# Bobcat Hunting?



## Martinp26 (Apr 23, 2011)

So i leased a property and we have a pretty nice size bobcat on the property. I do not have dogs and I would like to hunt him after Deer season. Any recommendations on how to hunt them without dogs? Can you put out raw meat or cat food or something? Lmaoo may be a silly question but i have no idea on how to hunt bobcat or predators. I would like to take it with a bow but one of my buddies who really doesn't know much said "No way man, you need to take your rifle out there". 

Thanks for any info.


----------



## C20chris (Dec 4, 2007)

They can be called in. Could also trap. My guess is that one of these methods would be more effective than bait and wait, but if it was hungry I am sure it would hit bait, just tough to be there at the same time as the cat.


----------



## DEDGOOSE (Jan 19, 2007)

They travel.. When it snows check for tracks in and out of your section..


----------



## Luv2hunteup (Mar 22, 2003)

Whatever you do make sure you get a kill tag prior to the deadline. You will need a fur bearer license.


----------



## jeffm (Sep 20, 2008)

[Q










Luv2hunteup said:


> Whatever you do make sure you get a kill tag prior to the deadline. You will need a fur bearer license.
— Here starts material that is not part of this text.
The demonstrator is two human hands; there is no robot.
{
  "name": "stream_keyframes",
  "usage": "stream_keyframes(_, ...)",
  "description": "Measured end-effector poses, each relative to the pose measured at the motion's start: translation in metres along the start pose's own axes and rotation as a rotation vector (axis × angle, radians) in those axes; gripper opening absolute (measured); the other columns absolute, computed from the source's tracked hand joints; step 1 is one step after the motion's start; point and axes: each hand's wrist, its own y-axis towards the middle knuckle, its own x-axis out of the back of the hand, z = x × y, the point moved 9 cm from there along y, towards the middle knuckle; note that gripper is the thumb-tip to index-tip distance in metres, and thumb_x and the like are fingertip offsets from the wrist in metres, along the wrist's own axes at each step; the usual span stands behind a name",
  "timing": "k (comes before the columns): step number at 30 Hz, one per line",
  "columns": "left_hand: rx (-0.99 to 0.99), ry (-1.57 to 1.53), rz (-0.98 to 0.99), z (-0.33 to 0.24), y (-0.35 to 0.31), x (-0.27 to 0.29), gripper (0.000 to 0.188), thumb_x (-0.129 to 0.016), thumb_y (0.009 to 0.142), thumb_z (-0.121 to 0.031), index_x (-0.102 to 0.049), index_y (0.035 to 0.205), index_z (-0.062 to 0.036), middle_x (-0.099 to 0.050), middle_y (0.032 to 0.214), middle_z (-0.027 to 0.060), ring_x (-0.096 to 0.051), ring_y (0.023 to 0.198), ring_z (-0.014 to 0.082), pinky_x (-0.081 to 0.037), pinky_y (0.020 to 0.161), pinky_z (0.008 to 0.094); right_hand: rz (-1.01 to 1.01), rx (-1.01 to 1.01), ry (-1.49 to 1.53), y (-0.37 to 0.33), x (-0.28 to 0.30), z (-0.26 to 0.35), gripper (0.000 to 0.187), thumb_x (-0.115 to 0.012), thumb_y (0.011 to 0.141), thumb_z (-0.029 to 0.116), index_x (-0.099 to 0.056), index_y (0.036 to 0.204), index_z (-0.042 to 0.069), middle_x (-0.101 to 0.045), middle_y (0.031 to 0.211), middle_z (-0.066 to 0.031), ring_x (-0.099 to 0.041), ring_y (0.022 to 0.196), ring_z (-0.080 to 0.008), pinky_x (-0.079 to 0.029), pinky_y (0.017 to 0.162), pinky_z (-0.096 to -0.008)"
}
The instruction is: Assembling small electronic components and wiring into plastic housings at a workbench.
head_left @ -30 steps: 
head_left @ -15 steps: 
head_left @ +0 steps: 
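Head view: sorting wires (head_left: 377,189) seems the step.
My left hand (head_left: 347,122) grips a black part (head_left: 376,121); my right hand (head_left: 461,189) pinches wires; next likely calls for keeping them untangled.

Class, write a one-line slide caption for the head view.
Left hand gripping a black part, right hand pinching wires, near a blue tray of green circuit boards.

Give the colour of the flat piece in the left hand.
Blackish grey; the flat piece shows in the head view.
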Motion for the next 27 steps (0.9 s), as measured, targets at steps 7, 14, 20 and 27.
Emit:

Thanks for the reminder Luv2, missed the deadline everytime since the new rule was implemented lol..which I do like for obvious reasons. Dont do much of the varmint hunting but every once in a while on a cold winter day and run across a big cat track I think dang what a doofus.

Ok enough rambling and back to topic.
Get yourself some beaver carcasses from fur buyers, me it was J&K fur exchange or any other legal bait but may need salvage permit for certain baits, I'm sure rules have changed since I baited for varmints to keep them in a particular swamp I wanted to hunt many moons ago. Cats are easy to keep in a area with bait imo unless its breeding season..big males will travel extensively. I always wedged beaver in a crotch of a tree with leaning pole 4" whatever to keep coyotes from stealing the bait.

Like I said look up the laws it's been a few years for me.

Mom and young ones were working this dead deer we ran across on the other side of the Ausable and put a cam on it. I have lots of cool video of the 3 cats some place. It was cool watching the mom cover up the deer after feeding daily on it. Good luck!


----------